Asepsis and peri-operative administration of systemic antibiotics are essential to prevent graft infection. Many studies have shown that peri-operative systemic administration of antibiotics reduces the incidence of prosthetic vascular graft infections. However, gram-positive pathogens, particularly S aureus, are increasingly resistant to traditional antibiotics such as cefazolin.6 Linezolid, teicoplanin and vancomycin are logical options to prevent such infections. Linezolid is one of a new class of antibiotics called oxazolidinones that are chemically different from the currently available agents.7 Teicoplanin is a glycopeptide antibiotic and has an excellent bactericidal activity against penicillinase-producing and methicillin-resistant S epidermidis and S aureus.8 Vancomycin is used as a parenteral antibiotic therapy to treat staphylococcal infections.9
The aim of this study was to compare the in vivo efficacies of antibiotic prophylaxis with linezolid, teicoplanin and vancomycin in experimental graft infection caused by Staphylococcus aureus in a rat model.
Materials and methods
The commercially available quality-controlled strain of methicillin-resistant S aureus ATCC 43300 (MRSA) used in this study was isolated from a clinical specimen submitted for routine bacteriological investigation in our microbiology laboratory.
Linezolid (Zyvoxid, Pfizer, Norway), teicoplanin (Targocid, Aventis, Turkey) and vancomycin (vancomycin hydrochloride, DBL, Mayne Pharma Plc, UK) were diluted in accordance with manufacturers’ recommendations, yielding 1 mg/ml stock solutions. Solutions of each drug were fresh on the day of assay.

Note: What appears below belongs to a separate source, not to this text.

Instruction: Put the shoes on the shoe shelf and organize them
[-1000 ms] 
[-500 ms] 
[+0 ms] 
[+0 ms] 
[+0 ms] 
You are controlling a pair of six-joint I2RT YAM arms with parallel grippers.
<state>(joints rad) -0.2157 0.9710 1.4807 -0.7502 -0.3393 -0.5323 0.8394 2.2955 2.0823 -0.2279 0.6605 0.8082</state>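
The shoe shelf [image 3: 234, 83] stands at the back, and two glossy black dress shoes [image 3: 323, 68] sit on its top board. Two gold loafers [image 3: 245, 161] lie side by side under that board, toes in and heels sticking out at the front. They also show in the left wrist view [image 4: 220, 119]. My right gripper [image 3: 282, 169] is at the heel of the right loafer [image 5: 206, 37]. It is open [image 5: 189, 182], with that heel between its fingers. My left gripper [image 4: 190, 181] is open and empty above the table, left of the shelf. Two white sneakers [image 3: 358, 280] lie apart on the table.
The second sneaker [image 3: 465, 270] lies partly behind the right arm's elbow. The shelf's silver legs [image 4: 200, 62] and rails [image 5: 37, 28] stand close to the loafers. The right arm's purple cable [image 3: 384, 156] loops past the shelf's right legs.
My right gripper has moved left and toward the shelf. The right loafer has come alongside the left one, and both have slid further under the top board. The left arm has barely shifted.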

The antimicrobial susceptibilities of methicillin-resistant S aureus (MRSA) strains were determined using the micro-broth dilution method, according to the procedures outlined by the National Committee for Clinical Laboratory Standards.10
Rat model
This study was approved by the Animal Ethics Committee of our institution. Fifty adult female Wistar rats (weight range, 200–250 g) were used. All rats had free access to standard rat feed and tap water. The rats were randomised into five groups after subcutaneous graft implantation which is described below: group I, no graft contamination and no antibiotic prophylaxis; group II, MRSA contamination but no antibiotic prophylaxis; group III, MRSA contamination, with linezolid prophylaxis; group IV, MRSA contamination, with teicoplanin prophylaxis; and group V, MRSA contamination, with vancomycin prophylaxis. Linezolid, teicoplanin and vancomycin were administered as a single intraperitoneal dose of 10 mg/kg, as stated previously in the literature, 30 min before implantation of the graft.11,12
Surgical technique
Intraperitoneal ketamine hydrochloride (90 mg/kg, Ketalar, Pfizer, Turkey) and xylazine hydrochloride (3 mg/kg, Rompun, Bayer, Turkey) were administered to attain sufficient anaesthesia before the experiment, and additional doses were applied when necessary. The rats’ backs were shaved and the skin was cleaned with 10% povidone iodine solution. One subcutaneous pocket was made on the right side of the median line of each rat by means of a 1.5-cm incision. Aseptically, 1-cm2 sterile, gelatin-sealed dacron grafts (Gelseal; Sulzer Vascutek Ltd, UK) were implanted into the pockets and 1 ml saline solution containing MRSA strain at a concentration of 2 × 107 CFU/ml was inoculated onto the graft using a tuberculin syringe to create a subcutaneous fluid-filled pocket. The pockets were closed with 5/0 polypropylene sutures (Dogsan Ltd, Turkey). The animals were returned to individual cages and thoroughly examined daily. All grafts were explanted seven days after implantation.
Assessment of infection
The explanted grafts were placed in sterile test tubes, washed in sterile saline solution, placed in test tubes containing 10 ml of phosphate-buffered saline solution and sonicated for 5 min to remove the adherent bacteria from the grafts. Quantification of the viable bacteria was performed by preparing serial 10-fold dilutions (0.1 ml) of the bacterial suspensions in 10 mM buffer to minimise the carryover effect and culturing each dilution on blood agar plates. All plates were incubated at 37° C for 48 h and evaluated for the presence of MRSA. The organisms were quantified by counting the number of colony-forming units per plate. The limit of detection for this method was approximately 50 CFU/cm2 of graft tissue.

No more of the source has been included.